Yesterday when I was offering the stray some food, a stranger commented that it was nice of me to do that. I suppose. I view it more as what I’d want someone to do for me if the situation were reversed. I didn’t go to any great expense or effort. It took very little time. Have we sunk so low as a society that something as simple as being nice is praised b/c of its rarity?

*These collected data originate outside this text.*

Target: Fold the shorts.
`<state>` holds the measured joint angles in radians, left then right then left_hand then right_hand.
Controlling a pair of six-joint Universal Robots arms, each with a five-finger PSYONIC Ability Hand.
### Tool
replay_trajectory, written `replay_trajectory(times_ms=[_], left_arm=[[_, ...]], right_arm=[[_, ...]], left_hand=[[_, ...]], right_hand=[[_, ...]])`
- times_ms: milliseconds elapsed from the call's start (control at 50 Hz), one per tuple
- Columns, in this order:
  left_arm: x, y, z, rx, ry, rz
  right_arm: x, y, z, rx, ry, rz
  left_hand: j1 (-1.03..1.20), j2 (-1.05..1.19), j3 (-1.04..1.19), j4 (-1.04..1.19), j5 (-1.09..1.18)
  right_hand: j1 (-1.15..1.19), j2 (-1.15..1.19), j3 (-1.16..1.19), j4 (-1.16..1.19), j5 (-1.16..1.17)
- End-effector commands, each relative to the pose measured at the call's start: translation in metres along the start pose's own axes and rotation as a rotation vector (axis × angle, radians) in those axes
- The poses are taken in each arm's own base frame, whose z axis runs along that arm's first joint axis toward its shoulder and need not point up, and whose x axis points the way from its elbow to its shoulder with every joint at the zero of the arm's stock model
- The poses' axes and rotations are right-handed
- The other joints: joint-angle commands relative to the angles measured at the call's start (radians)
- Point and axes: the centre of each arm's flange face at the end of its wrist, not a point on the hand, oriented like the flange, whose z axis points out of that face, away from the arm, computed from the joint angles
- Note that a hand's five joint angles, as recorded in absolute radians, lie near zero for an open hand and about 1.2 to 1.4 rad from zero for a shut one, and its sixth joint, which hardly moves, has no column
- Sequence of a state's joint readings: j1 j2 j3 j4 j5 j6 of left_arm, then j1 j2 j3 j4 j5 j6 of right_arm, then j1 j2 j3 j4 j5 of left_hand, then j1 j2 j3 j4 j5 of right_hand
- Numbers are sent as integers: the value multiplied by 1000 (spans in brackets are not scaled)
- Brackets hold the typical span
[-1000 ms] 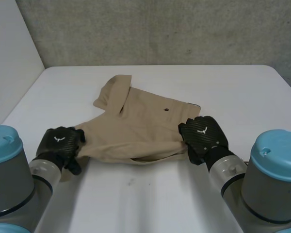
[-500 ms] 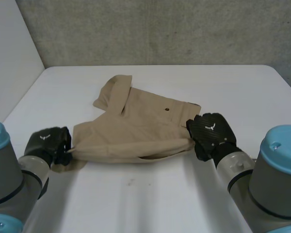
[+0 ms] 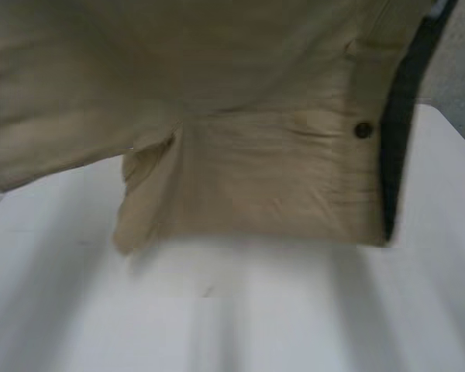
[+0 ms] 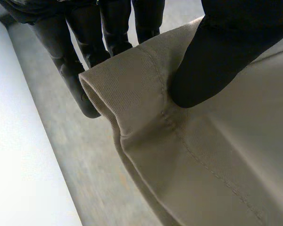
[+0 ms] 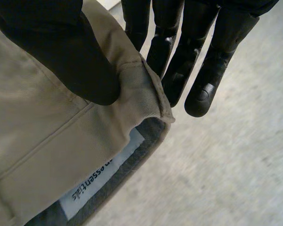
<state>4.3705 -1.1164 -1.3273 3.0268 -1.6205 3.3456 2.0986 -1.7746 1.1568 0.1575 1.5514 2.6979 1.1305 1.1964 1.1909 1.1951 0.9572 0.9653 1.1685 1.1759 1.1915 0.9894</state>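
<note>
Hanging close across the upper frame, the shorts (image 3: 256, 178) look soft, light and limp, the left hand (image 4: 217, 61) pinching a hem corner and the right hand (image 5: 61, 52) the waistband corner, likely the firmest holds, above the white table (image 3: 240, 325).

The left hand (image 4: 226, 56) is all black, with a thick smooth thumb and long matte fingers (image 4: 80, 61) with rounded tips. The right hand (image 5: 56, 47) is black too, and its fingers (image 5: 207, 70) are slightly glossy.

Both robot hands (image 4: 217, 56) (image 5: 61, 52) pinching tight.
</note>
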Motion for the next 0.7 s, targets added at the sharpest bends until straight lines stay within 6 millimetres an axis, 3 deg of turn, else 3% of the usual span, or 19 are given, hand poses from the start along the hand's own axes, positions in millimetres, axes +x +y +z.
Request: replay_trajectory(times_ms=[20,40,100,120,140,180,200,260,280,360,440,520,700], left_arm=[[1,2,5,-10,3,-7],[2,8,5,-28,8,-9],[11,49,8,-156,38,-5],[14,61,8,-193,49,-3],[19,86,8,-270,67,0],[25,112,6,-351,87,4],[31,139,3,-431,106,9],[39,179,0,-531,127,14],[44,204,0,-582,138,20],[55,252,5,-639,149,26],[62,281,28,-590,137,34],[72,297,55,-529,143,48],[84,305,130,-273,109,133]], right_arm=[[-1,3,5,-55,-27,-2],[-8,18,7,-105,-53,-2],[-20,43,7,-184,-92,-4],[-28,59,6,-233,-117,-8],[-32,69,5,-261,-132,-10],[-42,89,1,-323,-163,-12],[-52,111,-2,-384,-194,-14],[-67,143,-5,-461,-230,-17],[-75,165,-5,-504,-240,-18],[-90,214,0,-570,-249,-21],[-102,244,11,-576,-248,-40],[-106,255,35,-498,-210,-50],[-96,251,112,-199,-20,-73]], left_hand=[[266,200,205,201,265],[266,200,205,201,265],[266,200,205,201,265],[266,200,205,201,265],[266,200,205,201,265],[266,200,205,201,265],[266,200,205,201,265],[266,200,205,201,265],[266,200,205,201,265],[266,200,205,201,265],[266,200,205,201,265],[266,200,205,201,265],[266,200,205,201,265]], right_hand=[[431,228,220,205,232],[431,228,220,205,232],[431,228,220,205,232],[431,228,220,205,232],[431,228,220,205,232],[431,228,220,205,232],[431,228,220,205,232],[431,228,220,205,232],[431,228,220,205,232],[431,228,220,205,232],[431,228,220,205,232],[431,228,220,205,232],[431,228,220,205,232]])
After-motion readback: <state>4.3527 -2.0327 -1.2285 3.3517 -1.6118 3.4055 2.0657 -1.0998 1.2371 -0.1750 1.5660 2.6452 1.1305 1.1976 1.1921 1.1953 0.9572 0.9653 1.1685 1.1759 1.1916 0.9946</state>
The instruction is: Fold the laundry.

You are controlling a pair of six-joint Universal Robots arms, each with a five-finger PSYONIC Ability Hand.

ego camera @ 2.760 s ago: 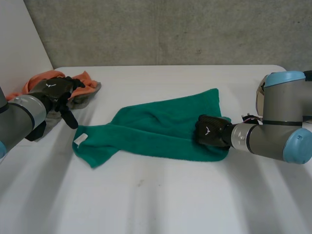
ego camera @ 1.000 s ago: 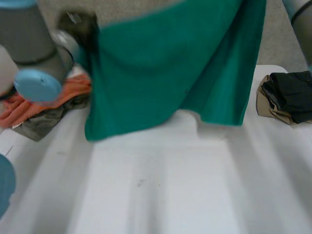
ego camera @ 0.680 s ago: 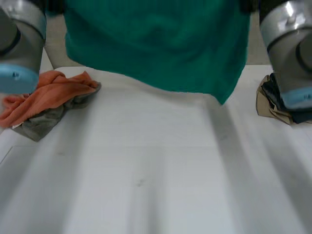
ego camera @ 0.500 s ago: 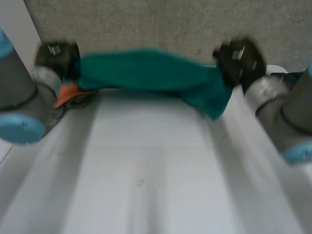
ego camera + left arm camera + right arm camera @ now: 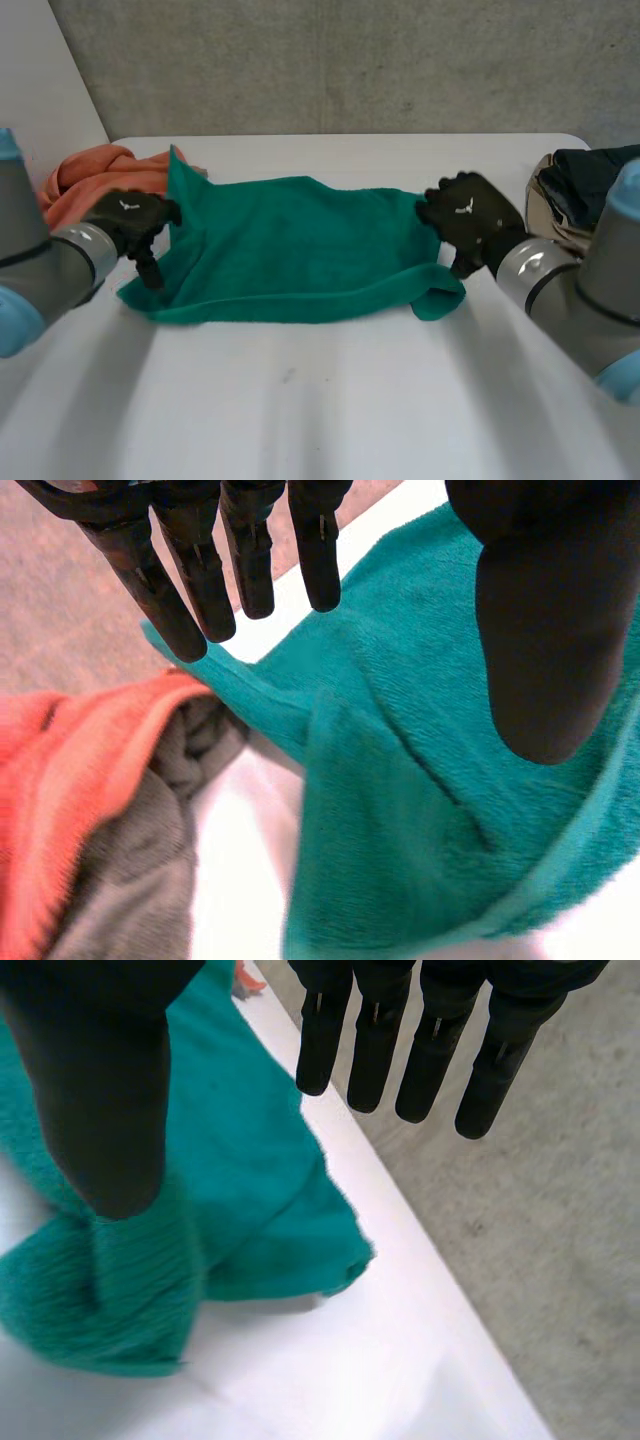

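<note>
A green towel (image 5: pixel 300 250) lies spread across the white table (image 5: pixel 320 400), its front edge doubled over and its right front corner bunched. My left hand (image 5: pixel 130 215) hovers at the towel's left edge with its fingers (image 5: pixel 250 550) straight and apart from the thumb, holding nothing; the towel's (image 5: pixel 420 780) pointed corner lies below the fingertips. At the right edge my right hand (image 5: pixel 470 215) is likewise open, its fingers (image 5: pixel 430 1050) straight above the towel's (image 5: pixel 230 1160) rumpled corner.
An orange and grey heap of cloth (image 5: pixel 90 170) lies just behind the left hand, touching the towel's corner (image 5: pixel 70 780). Dark and tan clothes (image 5: pixel 575 190) are piled at the table's right edge. A concrete wall runs behind the table.
The towel, held up stretched between both hands a second ago, has come down and now lies flat on the table. Both hands have let go and opened.
</note>
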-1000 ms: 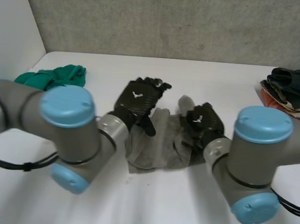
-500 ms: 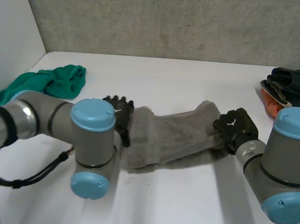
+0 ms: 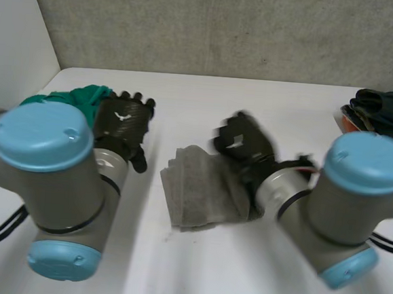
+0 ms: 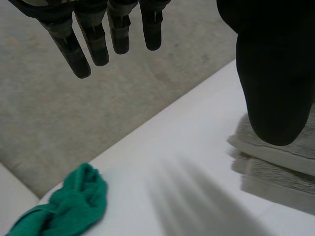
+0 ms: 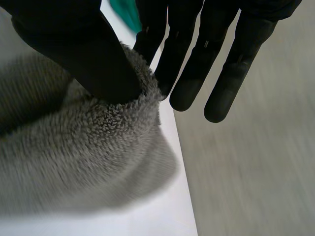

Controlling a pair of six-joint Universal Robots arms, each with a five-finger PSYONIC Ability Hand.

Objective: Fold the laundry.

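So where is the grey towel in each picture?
Head view: towel in the middle of the table, at the right hand.
Left wrist view: towel folded, beside the left hand.
Right wrist view: towel pinched by the right hand.
Shared landmark: green cloth.

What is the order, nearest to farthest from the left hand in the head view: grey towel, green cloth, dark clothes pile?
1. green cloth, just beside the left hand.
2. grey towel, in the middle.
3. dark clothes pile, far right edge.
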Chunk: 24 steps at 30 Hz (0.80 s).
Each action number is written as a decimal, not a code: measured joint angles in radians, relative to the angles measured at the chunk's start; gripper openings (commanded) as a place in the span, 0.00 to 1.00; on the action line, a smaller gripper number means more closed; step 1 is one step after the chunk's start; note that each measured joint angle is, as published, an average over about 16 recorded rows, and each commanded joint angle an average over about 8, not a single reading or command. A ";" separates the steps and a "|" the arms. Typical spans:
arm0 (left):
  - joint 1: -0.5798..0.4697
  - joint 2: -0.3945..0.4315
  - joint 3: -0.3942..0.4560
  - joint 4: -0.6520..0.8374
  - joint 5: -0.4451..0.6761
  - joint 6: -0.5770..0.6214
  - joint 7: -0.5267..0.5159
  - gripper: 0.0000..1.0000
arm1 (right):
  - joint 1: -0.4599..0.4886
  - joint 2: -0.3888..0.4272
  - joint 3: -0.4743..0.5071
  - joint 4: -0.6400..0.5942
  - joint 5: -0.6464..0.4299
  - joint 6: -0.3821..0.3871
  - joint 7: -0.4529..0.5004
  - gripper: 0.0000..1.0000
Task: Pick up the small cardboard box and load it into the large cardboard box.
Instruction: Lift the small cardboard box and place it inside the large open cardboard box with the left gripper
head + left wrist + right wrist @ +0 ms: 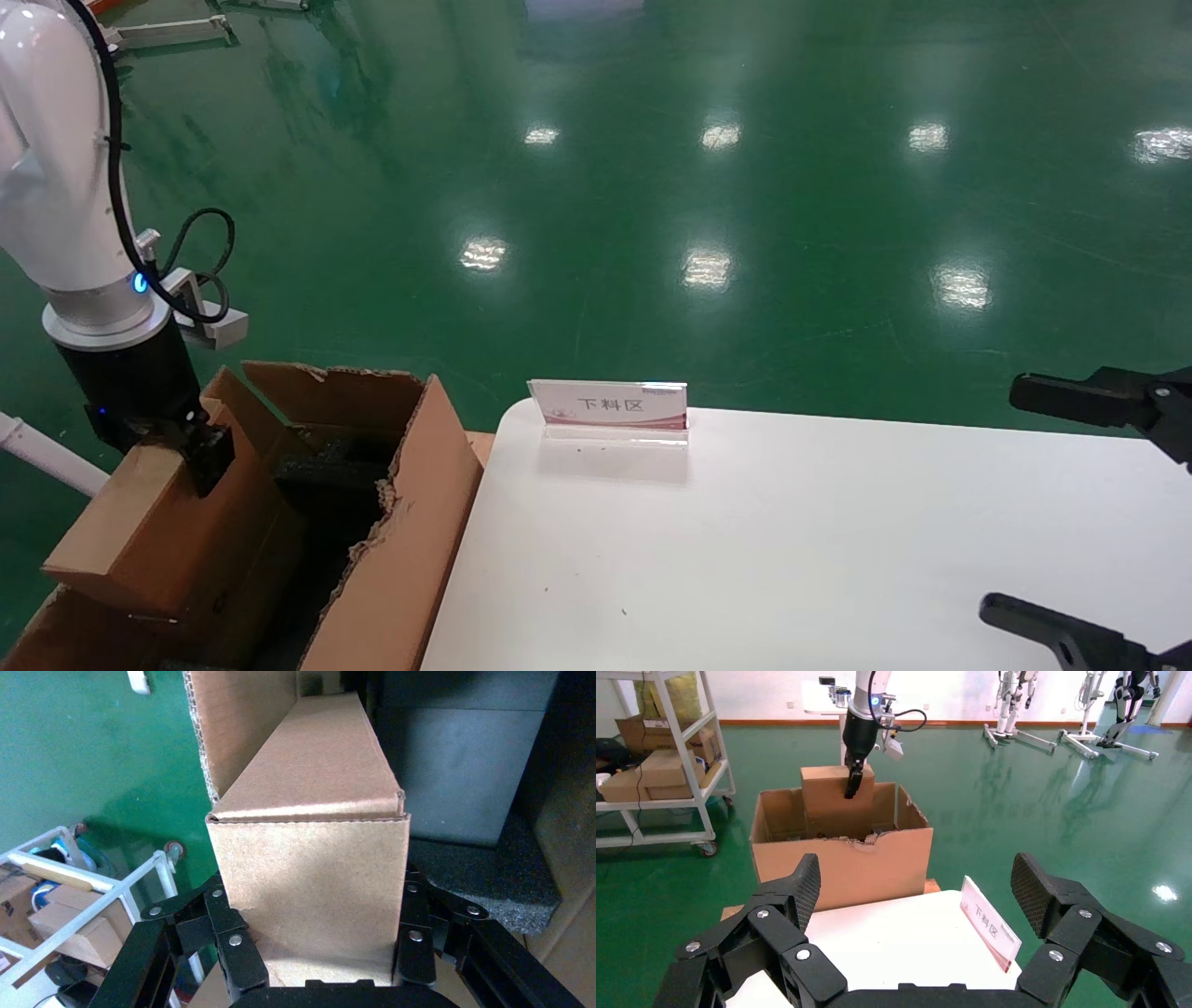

Sure, I could rant about the issues of pet over-population and irresponsible owners, but even worse is this pervasive attitude that others’ lives and problems are somehow less important than yours. If people can treat a helpless animal with cruelty, that behavior likely extends into their human relationships. It’s easy to point the finger at those people, but apathy is no better. It’s why our freedoms are slipping through our fingers. It’s why the public school system is crumbling into rubbish. It’s why we have corrupt politicians running things. Change doesn’t happen because you sit around waiting for others to do something. You see a wrong and step forward to right it in whatever small way you can. It is the accumulation of many small acts which culminates in change.

He'll come within inches of me now, but won't eat out of my hand yet.


2 responses to “A Sad Truth

  1. Good thoughts Hilaire, and it is a sad state, because the truth is that we treat humans who we usually view as more important than animals in the same way. It’s easier to ignore the problem than to face it whether motivated by arrogance, selfishness, fear, or other reasons. And it is the little things compounding that make a difference. A good reminder for me who often struggles to see past the big problem and the big solution to faithfully do whatever little thing I can do. Not being able to fix it myself is not a good enough excuse when I don’t do what little thing I can do. Thanks!

  2. Did you delete that FB post? I saw it when you posted but now I can’t find it.

    I’ve had the shelter vs stray debate with myself every time I’ve picked up a stray. Part of me does feel that it’s better to have a chance at life, even on the streets. But then I think of all the horrible ways they can die. Gordy had mange when we found him. I looked up images of what happens when it’s not treated and it’s terrible. Aside from diseases, they could be hit by cars, picked up by dog fighters or breed with other strays and continue the cycle.

    I don’t think we knew each other when I rescued Harley, a pit mix that was living in the alley behind my mom’s house. We caught him, vetted him and found him a home. The only catch was he had a broken leg and the muscles had atrophied. The vet gave us a great price on amputation and some friends pitched in some money. Then the day before his surgery he got very sick – turned out he had Parvo. We couldn’t afford to treat it and get surgery and he was in such bad shape he probably wouldn’t have made it anyway. We put him down. I was heartbroken. Euthanasia was definitely preferable to dying from Parvo but I was so mad that we were put into that position in the first place.

    Y’know that story about the old man and the little boy on the beach? The beach is littered with starfish that were stranded by the tide and the little boy is throwing them back into the ocean. The old man says, “What are you doing! You can’t possibly save all those starfish so what difference does it make?” And the little boy picks up a starfish, tosses it in and says, “It made a difference to that one.”

    Kinda cheesy but also 1) true and 2) hard to keep in mind when you’re feeling that your efforts aren’t actually adding up to anything.